As a result, the Democratic presidential hopefuls are seeking to impose more controls on the consultants. In doing so, they are moving more into line with their Republican counterparts, who by and large have kept tighter rein on how they handle their media teams, which shape the candidates’ messages, produce their television ads and buy the air time.
The three leading Democrats — Senators Hillary Rodham Clinton and Barack Obama and former Senator John Edwards — are all clamping down. They are following what has become an almost standard practice among Republican presidential nominees by paying their media advisers flat fees, or placing a cap on their payments, rather than making payments based on a percentage of the amount they pay television stations to broadcast their commercials.
Even with the changes, media consultants in both parties will continue to be paid handsomely for their work in the 2008 campaign, and their business continues to be one of the largest and most lucrative in politics.
That’s an excerpt from today’s New York Times article, “Democrats Try to Rein in Fees on Consulting.”

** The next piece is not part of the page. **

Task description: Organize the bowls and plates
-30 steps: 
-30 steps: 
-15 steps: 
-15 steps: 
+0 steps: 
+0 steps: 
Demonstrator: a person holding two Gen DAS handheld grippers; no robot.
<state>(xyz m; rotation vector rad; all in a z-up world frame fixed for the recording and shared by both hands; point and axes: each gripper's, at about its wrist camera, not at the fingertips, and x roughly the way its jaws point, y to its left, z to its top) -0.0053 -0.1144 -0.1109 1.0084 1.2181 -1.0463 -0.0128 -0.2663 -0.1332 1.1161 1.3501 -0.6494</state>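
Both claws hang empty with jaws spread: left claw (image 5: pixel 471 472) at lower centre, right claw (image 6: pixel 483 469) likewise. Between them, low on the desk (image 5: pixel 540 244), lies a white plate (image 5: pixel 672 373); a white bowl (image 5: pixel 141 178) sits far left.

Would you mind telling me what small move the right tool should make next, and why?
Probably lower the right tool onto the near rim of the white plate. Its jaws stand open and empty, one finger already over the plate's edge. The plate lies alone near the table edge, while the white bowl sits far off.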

Lots of discussion and analysis about who gets how much through which payment arrangements, holding which titles for which campaigns.
In the end, however:
But the bigger change may come as the Web redefines the entire media world. John Brabender, a Republican consultant who is working for Rudolph W. Giuliani’s presidential campaign, said that 5 percent to 10 percent of advertising expenses were already going to the Web. And Mr. [Joe] Trippi, who helped pioneer the use of online fund-raising during Mr. [Howard] Dean’s campaign, said the Edwards campaign had produced attack videos for the Web for as little as $800, a tiny fraction of what it costs to create and broadcast a television commercial.
“A new generation of people who got into politics in 2004 can see the big changes with the Internet,” Mr. Trippi said, “and many of them have now moved up to field director and are a cycle or two away from running campaigns. And the way the Net is going, by the time they get there, the old commission structure will be dead, and everyone will have flat fees.”
Bottom line: it’s costing more and more money to wag us dogs. I wish we could make it impossible.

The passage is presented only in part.